§ Work required: Output the data below exactly, without images.
BEGIN Dataset section
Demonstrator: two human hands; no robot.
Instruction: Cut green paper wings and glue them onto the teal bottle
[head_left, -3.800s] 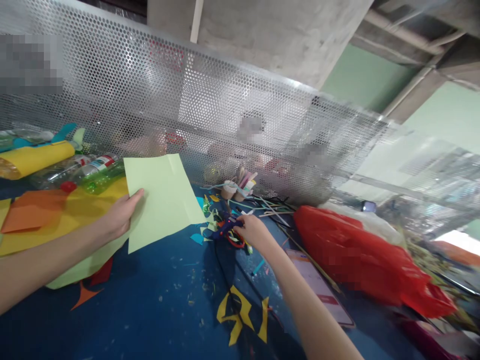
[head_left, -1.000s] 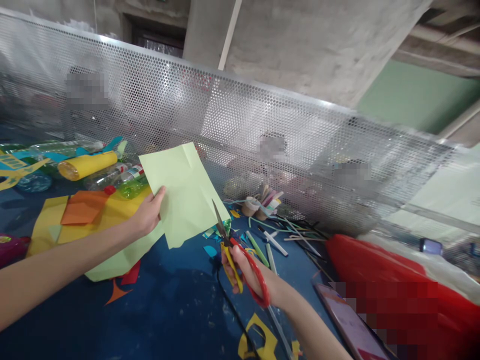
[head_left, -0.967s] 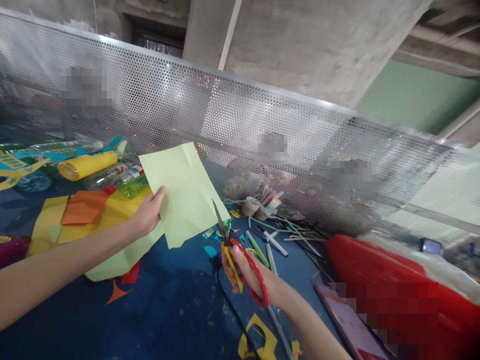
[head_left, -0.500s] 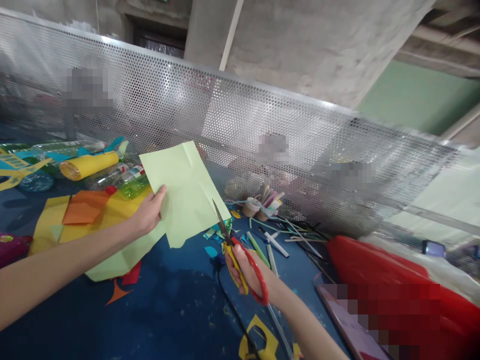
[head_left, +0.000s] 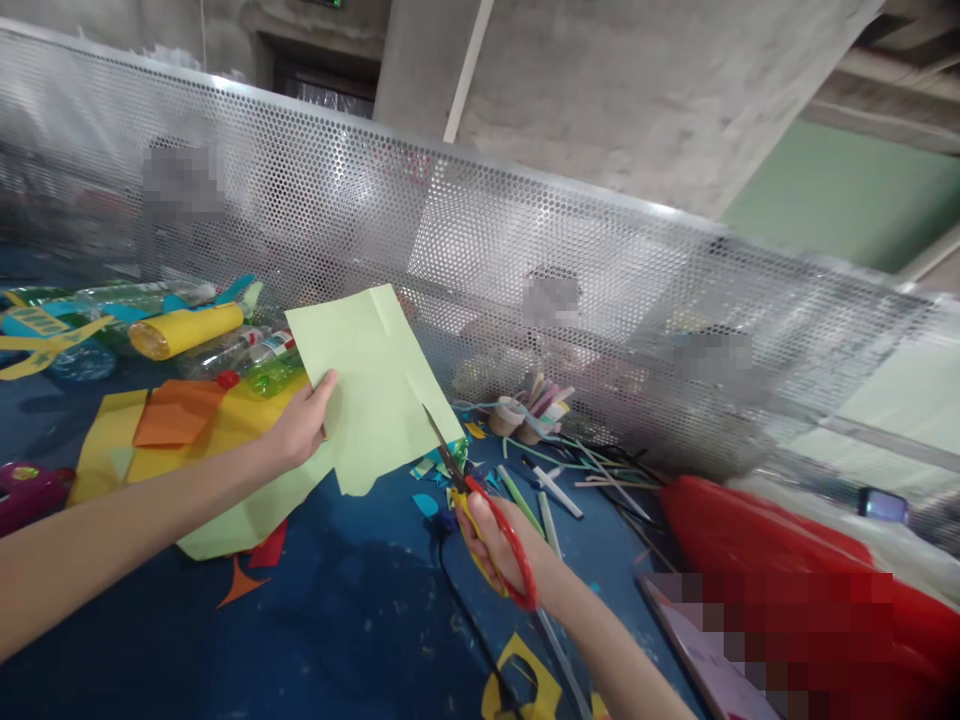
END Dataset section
§ Answer:
Demonstrator: two human hands; no robot.
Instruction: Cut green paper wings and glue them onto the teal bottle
[head_left, -3.800s] 
[head_left, -1.000s] 
[head_left, -0.967s] 
[head_left, -0.500s] 
[head_left, +0.000s] 

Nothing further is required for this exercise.